Using the technique, astronomers will be able to observe the earliest stars as they interact with those hydrogen clouds. Scientists liken it to working out a landscape by looking how its shadows appear in the fog.

To create the new methodology, scientists combined a range of techniques from different fields. It allows them to split cosmological signals from interference, separating the two and allowing researchers to analyse the space objects specifically.

Scientists hope that it will make for better observations when we get the first results back from the Radio Experiment for the Analysis of Cosmic Hydrogen, or REACH, experiment.

“At the time when the first stars formed, the Universe was mostly empty and composed mostly of hydrogen and helium,” said Eloy de Lera Acedo from Cambridge’s Cavendish Laboratory, the paper’s lead author.

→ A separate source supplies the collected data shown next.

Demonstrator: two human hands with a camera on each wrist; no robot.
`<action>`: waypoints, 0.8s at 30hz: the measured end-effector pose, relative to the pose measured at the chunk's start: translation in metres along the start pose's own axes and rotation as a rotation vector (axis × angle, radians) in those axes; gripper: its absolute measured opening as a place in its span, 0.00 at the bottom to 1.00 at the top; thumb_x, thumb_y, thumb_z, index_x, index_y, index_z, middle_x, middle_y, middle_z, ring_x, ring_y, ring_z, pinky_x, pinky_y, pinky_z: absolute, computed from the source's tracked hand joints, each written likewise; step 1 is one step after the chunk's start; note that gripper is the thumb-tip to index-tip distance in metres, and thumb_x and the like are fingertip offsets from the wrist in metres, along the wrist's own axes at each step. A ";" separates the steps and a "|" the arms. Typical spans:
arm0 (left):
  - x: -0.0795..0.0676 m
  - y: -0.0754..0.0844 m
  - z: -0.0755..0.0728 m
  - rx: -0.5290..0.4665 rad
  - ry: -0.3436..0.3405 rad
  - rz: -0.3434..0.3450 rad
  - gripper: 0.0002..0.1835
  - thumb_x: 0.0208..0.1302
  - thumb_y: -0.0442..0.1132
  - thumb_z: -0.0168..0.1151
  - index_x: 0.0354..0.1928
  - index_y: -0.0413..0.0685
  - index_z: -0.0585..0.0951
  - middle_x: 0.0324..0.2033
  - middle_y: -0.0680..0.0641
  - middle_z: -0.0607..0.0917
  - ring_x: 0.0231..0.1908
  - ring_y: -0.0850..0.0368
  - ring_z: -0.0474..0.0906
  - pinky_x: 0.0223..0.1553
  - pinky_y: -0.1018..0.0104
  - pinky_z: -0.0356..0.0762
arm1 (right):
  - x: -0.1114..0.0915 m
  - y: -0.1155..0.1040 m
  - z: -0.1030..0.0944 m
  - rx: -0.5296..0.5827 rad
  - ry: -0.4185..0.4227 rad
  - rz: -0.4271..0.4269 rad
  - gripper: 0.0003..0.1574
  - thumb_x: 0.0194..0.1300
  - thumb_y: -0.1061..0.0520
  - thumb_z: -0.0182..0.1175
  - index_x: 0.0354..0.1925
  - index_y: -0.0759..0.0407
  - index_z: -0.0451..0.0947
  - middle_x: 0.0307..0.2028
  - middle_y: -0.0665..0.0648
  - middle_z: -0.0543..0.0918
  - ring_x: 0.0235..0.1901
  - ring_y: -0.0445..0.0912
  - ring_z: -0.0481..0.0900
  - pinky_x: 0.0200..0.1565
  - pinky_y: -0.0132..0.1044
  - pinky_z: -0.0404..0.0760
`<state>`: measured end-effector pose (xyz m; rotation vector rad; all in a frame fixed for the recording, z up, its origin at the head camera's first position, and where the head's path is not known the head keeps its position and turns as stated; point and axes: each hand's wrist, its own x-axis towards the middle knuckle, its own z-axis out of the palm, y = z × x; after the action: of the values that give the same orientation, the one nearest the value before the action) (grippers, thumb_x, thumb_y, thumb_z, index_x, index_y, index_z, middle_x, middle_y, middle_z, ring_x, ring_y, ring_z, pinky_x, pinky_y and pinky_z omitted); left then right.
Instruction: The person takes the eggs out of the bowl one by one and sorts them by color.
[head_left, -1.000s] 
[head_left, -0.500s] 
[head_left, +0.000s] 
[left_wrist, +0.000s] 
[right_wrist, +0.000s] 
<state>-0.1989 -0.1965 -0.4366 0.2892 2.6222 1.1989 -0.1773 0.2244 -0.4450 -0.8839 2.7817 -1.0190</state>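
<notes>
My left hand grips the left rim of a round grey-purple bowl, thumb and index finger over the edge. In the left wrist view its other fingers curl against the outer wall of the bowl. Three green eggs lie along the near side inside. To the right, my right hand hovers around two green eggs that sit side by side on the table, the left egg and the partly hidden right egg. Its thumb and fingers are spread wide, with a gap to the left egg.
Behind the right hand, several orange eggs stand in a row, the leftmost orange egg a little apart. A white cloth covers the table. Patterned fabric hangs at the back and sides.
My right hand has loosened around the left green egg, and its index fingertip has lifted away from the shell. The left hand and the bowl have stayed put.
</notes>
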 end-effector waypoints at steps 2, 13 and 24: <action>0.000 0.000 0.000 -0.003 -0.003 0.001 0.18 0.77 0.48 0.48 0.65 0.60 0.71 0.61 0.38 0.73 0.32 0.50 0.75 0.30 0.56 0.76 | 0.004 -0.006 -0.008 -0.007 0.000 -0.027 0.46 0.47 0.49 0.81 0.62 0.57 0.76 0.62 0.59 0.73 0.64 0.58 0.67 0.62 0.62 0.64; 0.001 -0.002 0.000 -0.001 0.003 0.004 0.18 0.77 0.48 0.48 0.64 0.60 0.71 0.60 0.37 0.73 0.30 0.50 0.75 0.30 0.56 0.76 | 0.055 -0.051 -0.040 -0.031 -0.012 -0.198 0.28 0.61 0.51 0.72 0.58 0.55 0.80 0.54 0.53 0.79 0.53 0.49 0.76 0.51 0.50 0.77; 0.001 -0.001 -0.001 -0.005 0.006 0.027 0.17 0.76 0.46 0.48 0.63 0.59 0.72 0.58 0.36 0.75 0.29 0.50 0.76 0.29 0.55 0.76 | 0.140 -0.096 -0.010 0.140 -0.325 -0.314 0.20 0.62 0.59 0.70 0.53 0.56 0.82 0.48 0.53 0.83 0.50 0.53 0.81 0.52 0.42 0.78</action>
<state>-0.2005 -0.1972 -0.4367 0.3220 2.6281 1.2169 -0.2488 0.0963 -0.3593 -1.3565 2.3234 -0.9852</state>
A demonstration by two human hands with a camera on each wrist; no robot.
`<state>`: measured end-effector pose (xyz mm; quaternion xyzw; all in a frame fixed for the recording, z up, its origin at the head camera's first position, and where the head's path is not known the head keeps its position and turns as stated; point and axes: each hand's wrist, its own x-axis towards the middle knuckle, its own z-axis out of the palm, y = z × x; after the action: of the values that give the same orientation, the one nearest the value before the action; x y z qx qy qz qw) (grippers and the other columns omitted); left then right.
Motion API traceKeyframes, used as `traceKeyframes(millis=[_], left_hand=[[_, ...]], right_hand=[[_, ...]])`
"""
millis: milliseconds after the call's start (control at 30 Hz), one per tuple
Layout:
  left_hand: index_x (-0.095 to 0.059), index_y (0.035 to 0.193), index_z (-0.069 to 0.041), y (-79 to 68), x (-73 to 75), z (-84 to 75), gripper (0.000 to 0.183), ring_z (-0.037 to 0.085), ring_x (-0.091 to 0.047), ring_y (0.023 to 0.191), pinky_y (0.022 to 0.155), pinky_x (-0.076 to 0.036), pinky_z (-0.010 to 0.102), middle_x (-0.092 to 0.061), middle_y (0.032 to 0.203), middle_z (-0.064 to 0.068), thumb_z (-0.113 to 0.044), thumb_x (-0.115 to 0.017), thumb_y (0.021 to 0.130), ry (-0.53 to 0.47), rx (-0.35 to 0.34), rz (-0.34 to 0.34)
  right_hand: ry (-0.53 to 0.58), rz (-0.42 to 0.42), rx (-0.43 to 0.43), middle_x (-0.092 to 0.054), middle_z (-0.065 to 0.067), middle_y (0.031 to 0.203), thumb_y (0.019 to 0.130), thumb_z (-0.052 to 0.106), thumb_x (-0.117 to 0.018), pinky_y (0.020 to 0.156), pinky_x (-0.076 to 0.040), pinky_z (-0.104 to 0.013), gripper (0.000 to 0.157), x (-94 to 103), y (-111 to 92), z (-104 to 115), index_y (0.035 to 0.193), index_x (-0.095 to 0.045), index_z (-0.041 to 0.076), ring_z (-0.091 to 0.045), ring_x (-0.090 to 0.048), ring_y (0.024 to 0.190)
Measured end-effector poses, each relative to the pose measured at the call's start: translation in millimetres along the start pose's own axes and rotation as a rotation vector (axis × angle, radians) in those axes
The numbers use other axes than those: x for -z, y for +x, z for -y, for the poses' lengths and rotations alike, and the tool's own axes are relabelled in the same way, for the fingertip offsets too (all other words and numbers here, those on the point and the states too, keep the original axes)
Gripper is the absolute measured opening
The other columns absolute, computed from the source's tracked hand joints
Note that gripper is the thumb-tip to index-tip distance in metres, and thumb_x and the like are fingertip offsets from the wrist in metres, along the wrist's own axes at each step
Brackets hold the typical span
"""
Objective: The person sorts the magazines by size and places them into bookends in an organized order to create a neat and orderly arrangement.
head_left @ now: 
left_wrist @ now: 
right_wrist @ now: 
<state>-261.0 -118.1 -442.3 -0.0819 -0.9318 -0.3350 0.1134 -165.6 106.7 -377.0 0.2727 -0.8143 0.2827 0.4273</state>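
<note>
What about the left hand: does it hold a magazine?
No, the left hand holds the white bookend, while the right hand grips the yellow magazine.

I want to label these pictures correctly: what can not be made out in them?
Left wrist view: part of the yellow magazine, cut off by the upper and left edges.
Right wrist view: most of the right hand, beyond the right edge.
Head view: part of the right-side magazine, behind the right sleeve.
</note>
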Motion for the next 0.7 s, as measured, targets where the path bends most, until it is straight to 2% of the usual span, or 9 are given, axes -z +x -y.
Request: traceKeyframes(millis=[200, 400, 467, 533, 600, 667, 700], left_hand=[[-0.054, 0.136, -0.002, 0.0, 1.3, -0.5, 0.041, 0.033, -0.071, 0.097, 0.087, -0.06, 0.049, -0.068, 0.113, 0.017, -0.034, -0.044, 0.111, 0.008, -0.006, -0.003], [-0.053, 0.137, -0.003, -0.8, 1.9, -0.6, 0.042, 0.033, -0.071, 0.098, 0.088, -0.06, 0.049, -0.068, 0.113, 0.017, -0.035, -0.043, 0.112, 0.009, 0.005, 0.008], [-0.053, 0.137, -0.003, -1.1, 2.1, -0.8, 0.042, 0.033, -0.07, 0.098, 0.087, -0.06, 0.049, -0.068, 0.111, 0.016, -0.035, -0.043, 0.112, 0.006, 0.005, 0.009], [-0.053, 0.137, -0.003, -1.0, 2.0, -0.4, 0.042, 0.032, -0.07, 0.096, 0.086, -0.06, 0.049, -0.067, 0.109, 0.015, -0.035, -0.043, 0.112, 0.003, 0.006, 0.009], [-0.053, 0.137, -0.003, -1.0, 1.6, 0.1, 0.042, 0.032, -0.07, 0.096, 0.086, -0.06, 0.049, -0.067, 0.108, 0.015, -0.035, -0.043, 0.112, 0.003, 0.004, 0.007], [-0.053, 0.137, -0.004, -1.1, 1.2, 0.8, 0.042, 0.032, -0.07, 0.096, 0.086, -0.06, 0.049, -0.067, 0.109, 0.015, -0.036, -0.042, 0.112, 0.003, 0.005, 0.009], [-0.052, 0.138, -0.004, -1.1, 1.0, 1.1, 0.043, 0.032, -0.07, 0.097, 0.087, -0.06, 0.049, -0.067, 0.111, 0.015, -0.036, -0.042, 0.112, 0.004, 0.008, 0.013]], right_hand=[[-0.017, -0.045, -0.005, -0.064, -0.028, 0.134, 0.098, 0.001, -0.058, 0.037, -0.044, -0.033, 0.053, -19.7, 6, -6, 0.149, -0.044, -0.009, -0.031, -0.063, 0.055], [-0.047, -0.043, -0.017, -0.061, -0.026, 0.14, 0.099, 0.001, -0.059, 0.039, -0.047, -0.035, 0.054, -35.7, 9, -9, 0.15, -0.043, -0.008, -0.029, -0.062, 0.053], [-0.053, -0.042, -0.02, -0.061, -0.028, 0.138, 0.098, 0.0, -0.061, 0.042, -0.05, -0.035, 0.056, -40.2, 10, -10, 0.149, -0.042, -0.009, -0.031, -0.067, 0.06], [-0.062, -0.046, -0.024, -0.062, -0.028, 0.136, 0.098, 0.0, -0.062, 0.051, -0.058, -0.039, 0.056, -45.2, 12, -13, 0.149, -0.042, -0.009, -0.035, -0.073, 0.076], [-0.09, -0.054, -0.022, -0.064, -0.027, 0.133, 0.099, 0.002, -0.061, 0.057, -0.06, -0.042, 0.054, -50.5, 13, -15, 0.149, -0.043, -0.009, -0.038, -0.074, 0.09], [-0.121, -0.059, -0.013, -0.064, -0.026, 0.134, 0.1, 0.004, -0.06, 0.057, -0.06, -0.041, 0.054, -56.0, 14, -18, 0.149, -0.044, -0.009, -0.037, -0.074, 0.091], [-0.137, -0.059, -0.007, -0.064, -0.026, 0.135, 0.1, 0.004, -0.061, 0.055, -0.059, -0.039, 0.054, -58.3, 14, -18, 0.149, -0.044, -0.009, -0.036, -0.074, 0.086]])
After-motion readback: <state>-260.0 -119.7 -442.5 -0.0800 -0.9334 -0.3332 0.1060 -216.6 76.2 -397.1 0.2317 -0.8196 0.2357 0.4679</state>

“Because of gravity, the elements eventually came together and the conditions were right for nuclear fusion, which is what formed the first stars. But they were surrounded by clouds of so-called neutral hydrogen, which absorb light really well, so it’s hard to detect or observe the light behind the clouds directly.”

The difficulties were made clear when, in 2018, scientists reported that they could have seen the first light switches on in the universe. But astronomers have found it difficult to replicate the result, and suspect the findings might have come from the interference in the telescope.

But now, with the new method, scientists might be able to find the answer once and for all. “If we can confirm that the signal found in that earlier experiment really was from the first stars, the implications would be huge,” said Dr de Lera Acedo.

The new method is described in a paper, ‘REACH: Radio Experiment for the Analysis of Cosmic Hydrogen’, published in Nature Astronomy today.